- Directions for this task -
Your response should reproduce every line of the entries that contains the word "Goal".

=== Listed records ===

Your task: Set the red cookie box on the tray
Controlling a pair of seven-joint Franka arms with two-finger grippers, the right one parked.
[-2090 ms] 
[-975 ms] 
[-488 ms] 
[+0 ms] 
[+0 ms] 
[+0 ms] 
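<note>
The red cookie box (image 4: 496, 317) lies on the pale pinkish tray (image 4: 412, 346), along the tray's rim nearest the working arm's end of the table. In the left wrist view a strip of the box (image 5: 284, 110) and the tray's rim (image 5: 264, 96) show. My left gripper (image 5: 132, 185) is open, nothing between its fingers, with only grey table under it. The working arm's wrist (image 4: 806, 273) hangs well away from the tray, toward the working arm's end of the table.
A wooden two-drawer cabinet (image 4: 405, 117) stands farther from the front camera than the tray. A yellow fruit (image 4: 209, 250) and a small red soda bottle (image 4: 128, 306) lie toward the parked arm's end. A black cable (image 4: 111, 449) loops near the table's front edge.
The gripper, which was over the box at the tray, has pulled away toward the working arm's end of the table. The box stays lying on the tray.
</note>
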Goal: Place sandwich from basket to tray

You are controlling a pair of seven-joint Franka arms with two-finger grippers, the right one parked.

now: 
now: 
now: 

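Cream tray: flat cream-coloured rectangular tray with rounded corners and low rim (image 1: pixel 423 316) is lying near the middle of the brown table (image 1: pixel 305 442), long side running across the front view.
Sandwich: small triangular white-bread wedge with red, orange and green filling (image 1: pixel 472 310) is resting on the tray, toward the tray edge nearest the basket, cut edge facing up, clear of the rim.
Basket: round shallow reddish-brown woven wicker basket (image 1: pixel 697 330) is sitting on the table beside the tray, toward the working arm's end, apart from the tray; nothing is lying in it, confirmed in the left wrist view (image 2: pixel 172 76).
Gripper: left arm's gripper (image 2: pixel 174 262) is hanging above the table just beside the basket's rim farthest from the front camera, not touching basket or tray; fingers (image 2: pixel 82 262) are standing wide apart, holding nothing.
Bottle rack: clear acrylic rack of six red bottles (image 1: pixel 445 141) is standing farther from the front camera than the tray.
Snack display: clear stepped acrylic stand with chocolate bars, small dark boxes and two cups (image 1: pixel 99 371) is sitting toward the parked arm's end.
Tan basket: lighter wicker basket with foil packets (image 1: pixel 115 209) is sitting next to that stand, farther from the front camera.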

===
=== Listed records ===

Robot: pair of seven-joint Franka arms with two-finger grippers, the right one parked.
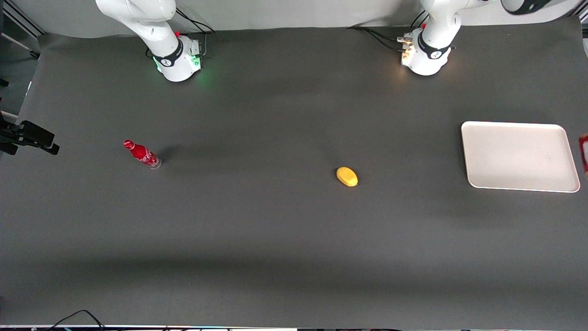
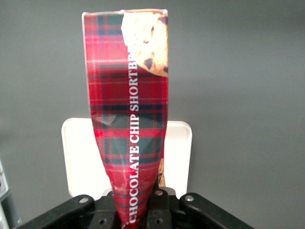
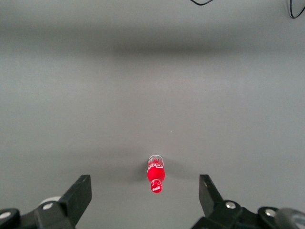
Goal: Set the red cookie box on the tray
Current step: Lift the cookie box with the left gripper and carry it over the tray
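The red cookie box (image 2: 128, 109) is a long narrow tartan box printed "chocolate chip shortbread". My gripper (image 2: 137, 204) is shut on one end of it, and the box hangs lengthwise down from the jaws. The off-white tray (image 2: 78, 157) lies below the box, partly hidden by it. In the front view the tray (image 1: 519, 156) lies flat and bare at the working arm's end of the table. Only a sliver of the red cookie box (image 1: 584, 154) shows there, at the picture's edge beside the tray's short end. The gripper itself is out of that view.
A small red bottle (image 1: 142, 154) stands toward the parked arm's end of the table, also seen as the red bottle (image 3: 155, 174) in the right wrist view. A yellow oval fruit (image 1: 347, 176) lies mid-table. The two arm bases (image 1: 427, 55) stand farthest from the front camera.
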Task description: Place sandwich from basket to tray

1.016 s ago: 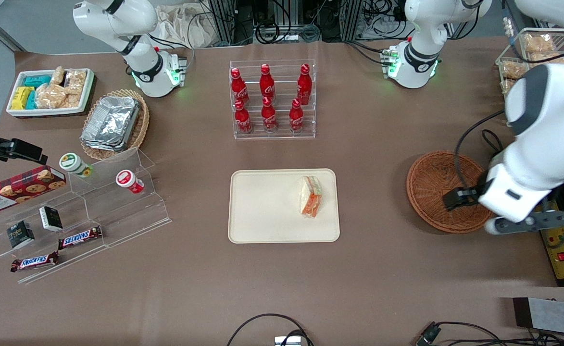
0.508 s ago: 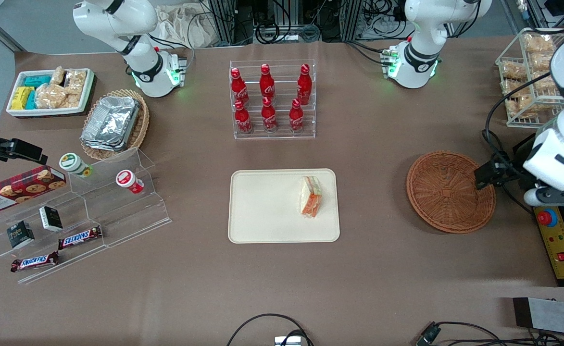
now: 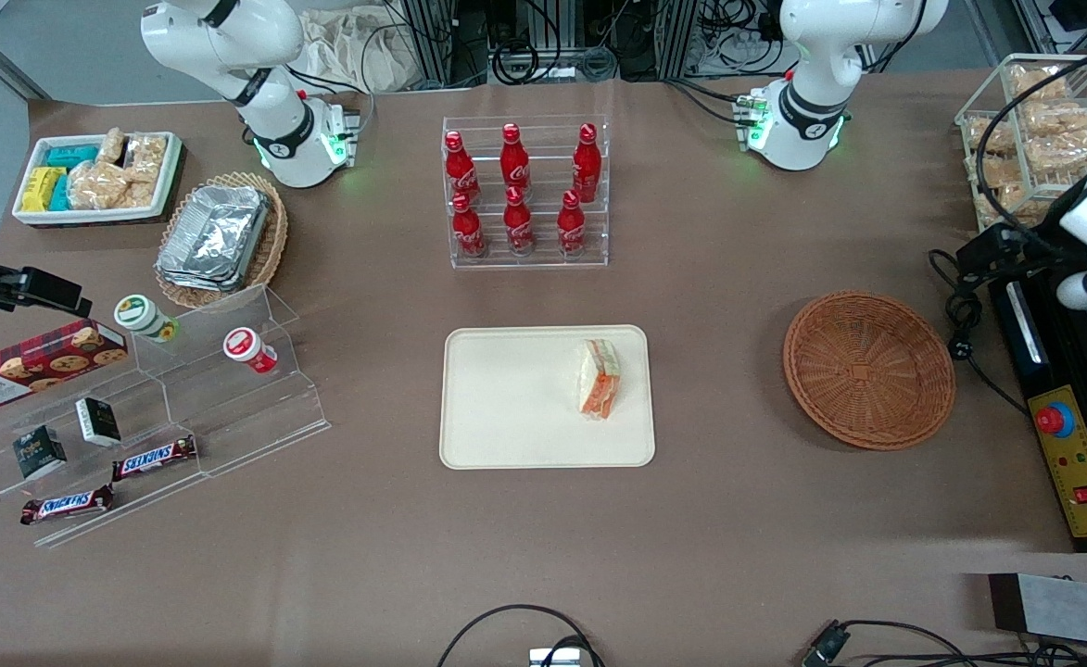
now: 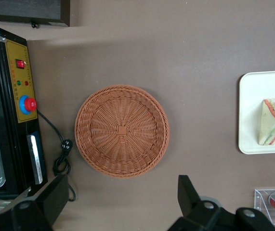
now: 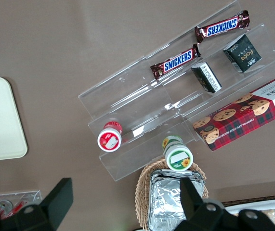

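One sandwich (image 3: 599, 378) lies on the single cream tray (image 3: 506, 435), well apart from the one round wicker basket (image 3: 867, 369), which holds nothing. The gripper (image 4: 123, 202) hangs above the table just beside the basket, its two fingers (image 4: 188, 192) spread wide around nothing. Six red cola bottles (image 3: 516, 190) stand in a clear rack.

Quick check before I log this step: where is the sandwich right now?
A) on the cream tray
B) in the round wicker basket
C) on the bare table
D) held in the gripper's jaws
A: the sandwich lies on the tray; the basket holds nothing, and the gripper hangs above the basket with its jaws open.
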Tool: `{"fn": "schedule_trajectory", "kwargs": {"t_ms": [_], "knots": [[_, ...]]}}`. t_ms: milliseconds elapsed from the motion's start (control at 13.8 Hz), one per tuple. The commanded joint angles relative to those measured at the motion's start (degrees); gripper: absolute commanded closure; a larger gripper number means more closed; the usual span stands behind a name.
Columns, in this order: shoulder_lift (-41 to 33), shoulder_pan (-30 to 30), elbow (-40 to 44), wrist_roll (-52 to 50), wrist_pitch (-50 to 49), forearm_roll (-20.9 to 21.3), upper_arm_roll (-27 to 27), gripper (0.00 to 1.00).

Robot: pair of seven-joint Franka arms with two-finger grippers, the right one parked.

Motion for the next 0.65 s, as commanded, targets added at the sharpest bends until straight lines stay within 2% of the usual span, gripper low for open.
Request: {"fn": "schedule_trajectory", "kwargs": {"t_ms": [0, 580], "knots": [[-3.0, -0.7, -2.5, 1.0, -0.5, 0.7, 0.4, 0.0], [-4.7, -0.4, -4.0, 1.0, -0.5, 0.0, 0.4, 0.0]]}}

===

- Problem solution -
Goal: Place sandwich from basket to tray
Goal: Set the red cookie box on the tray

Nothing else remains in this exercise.